In [1]:
%matplotlib inline
import numpy as np
import seaborn as sns
import pandas as pd
import csv
import matplotlib.pyplot as plt
from scipy import stats
import plotly.express as px
import datetime
import gmaps
from config import g_key
gmaps.configure(api_key = g_key)


#File to read in
data = pd.read_csv("Resources/yelp_output.csv", error_bad_lines=False, encoding = 'UTF-16LE')

#Choosing which columns to import to the new csv from the old
yelp_ratings = data[['Restaurant Name',"Street Address", "Lat", "Long", 'Inspection Score', "yelp_rating", "Rating","Rating Count",
                     "yelp_review_count", "Inspection Date", "high_match_score_flag"]]

#Renaming Columns
df = yelp_ratings.rename(columns={"Restaurant Name": "Restaurant Name", "Inspection Score": "Health Inspection Score",
                                  "yelp_rating":"Yelp Rating", "Rating":"Google Rating", "Rating Count":"Google Review Count",
                                  "yelp_review_count":"Yelp Review Count", "high_match_score_flag":"Flag" })

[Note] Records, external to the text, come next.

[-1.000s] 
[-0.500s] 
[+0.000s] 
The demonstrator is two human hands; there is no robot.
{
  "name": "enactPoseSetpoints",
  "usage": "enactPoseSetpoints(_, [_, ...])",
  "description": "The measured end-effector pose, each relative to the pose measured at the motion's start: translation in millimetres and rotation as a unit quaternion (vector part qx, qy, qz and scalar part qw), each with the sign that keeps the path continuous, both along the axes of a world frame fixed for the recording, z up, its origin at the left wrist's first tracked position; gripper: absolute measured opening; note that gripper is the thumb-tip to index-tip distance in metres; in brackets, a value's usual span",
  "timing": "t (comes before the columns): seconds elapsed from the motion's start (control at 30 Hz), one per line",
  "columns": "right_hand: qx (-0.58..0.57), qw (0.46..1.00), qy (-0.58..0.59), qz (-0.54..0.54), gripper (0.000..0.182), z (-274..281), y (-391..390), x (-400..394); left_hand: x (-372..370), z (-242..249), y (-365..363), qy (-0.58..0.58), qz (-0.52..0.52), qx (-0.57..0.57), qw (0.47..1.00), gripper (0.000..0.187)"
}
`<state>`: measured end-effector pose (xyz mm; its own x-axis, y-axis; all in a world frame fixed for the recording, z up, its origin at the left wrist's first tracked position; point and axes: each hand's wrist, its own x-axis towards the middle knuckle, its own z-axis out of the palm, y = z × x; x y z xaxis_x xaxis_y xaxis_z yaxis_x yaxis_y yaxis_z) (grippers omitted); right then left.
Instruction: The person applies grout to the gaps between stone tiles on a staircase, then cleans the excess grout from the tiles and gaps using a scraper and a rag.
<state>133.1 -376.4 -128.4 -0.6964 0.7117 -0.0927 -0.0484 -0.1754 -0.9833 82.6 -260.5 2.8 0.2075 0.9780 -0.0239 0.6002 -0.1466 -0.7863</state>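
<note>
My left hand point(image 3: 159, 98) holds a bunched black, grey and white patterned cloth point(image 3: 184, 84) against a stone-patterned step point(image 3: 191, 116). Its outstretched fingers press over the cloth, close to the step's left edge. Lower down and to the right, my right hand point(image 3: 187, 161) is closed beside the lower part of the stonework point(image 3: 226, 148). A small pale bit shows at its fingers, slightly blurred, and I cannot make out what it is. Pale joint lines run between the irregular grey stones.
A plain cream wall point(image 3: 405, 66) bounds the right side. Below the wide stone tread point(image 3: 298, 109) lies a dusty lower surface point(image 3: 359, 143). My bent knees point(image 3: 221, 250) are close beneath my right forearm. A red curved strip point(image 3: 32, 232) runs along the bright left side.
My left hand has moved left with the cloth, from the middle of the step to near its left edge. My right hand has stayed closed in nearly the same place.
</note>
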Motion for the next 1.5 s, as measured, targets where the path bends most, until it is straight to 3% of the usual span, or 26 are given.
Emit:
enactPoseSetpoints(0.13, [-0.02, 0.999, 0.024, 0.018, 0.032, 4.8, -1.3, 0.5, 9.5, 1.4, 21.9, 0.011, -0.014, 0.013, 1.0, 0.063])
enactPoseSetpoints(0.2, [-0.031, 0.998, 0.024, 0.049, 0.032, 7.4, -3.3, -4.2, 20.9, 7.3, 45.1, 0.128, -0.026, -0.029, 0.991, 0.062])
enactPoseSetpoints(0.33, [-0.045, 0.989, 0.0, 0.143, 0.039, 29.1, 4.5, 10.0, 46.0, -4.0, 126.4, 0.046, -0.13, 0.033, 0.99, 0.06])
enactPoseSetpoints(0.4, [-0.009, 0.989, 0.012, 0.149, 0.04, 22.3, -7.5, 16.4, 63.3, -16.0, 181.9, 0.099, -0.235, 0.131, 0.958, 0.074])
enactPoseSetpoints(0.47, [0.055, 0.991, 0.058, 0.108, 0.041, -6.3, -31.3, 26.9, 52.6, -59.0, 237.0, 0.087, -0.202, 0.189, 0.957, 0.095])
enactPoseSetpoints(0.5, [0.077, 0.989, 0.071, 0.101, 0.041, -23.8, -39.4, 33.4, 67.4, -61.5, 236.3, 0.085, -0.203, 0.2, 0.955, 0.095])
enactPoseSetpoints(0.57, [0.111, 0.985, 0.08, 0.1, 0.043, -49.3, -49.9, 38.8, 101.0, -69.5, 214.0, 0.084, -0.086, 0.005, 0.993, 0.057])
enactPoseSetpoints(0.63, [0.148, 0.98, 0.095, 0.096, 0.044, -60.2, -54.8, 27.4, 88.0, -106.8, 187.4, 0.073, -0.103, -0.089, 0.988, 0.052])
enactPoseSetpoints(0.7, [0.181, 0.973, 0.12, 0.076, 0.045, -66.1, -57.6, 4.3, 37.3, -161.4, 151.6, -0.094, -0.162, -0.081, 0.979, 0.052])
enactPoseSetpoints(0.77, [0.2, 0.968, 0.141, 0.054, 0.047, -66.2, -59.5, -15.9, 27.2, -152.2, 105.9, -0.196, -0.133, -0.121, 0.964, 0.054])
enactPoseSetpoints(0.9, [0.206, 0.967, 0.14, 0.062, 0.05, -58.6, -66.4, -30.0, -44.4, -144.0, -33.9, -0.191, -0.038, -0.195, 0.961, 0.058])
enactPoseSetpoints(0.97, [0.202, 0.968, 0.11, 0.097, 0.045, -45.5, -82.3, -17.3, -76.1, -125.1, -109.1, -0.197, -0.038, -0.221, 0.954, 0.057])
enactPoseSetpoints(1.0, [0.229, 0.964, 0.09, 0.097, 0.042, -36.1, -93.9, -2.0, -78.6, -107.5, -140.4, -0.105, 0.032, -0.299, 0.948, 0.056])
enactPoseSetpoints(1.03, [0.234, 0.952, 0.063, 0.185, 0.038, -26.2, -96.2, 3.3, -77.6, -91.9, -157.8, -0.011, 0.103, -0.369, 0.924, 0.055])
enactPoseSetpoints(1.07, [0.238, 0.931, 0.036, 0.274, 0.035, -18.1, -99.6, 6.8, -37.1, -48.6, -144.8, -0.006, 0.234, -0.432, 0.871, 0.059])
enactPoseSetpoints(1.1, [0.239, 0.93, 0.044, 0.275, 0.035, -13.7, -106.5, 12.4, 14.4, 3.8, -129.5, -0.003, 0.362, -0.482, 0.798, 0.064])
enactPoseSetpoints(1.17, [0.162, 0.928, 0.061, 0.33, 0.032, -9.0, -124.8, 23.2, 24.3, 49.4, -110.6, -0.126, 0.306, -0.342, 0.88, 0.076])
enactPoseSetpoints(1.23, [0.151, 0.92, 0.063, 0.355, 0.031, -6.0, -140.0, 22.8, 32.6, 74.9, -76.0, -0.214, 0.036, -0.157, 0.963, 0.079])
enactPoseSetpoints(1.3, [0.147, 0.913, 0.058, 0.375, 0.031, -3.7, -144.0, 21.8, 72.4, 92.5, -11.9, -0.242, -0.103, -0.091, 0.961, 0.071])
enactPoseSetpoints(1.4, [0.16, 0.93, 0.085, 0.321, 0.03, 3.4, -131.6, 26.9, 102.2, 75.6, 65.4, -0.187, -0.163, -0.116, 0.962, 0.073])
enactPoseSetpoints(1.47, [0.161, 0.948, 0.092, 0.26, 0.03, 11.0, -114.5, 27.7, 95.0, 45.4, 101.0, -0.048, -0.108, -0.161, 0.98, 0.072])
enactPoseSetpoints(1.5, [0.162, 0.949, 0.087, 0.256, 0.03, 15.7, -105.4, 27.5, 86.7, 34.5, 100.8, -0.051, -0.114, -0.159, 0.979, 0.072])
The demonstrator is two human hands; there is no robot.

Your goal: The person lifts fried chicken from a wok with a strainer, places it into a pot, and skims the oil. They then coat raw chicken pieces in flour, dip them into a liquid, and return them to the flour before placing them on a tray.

#creating a list of column names to drop "NAN" values and a for loop to do it quickly
things_to_fix = ["Yelp Rating","Google Rating","Google Review Count","Yelp Review Count"]

for things in things_to_fix:
    df = df[np.isfinite(df[things])]


# Creates a new column for year by separating the inspection date column using dateTime
df['Inspection Year'] = pd.DatetimeIndex(df['Inspection Date']).year
df['Inspection Month'] = pd.DatetimeIndex(df['Inspection Date']).month

ideal_df = df["Flag"] == 1
df = df[ideal_df]
df.head()

Unnamed: 0,Restaurant Name,Street Address,Lat,Long,Health Inspection Score,Yelp Rating,Google Rating,Google Review Count,Yelp Review Count,Inspection Date,Flag,Inspection Year,Inspection Month
1,A & J BAKERY,3515 OAK LAWN AVE,32.81238,-96.805424,92,3.0,4.0,60.0,55.0,4/30/19,1.0,2019,4
5,A SANDWICH SHOP,8333 DOUGLAS AVE #C140,32.864038,-96.809478,92,3.0,5.0,1.0,2.0,1/28/19,1.0,2019,1
6,A TASTE OF WAYS CATERING,2949 E KIEST BLVD #A,32.726334,-96.786419,97,4.5,4.6,97.0,6.0,12/11/19,1.0,2019,12
7,A TO Z FOOD MART,2120 N ST AUGUSTINE RD #130,32.749386,-96.65617,97,2.0,4.4,96.0,1.0,6/17/19,1.0,2019,6
10,A&A PIZZA,900 S CORINTH ST,32.73888,-96.79832,92,4.5,4.5,95.0,15.0,9/30/19,1.0,2019,9


In [11]:
#Question being answered, is there a relationship between yelp rating and health inspection score...according to our data no

x=df["Yelp Rating"]
y=df["Health Inspection Score"]

fig = px.scatter(df, x="Yelp Rating", y="Health Inspection Score", trendline="ols", marginal_x="histogram", trendline_color_override = "red")
gradient, intercept, r_value, p_value, std_err = stats.linregress(x,y)
print(f"R Value is: {r_value}, R2 value is: {r_value**2}, and P Value is: {p_value}")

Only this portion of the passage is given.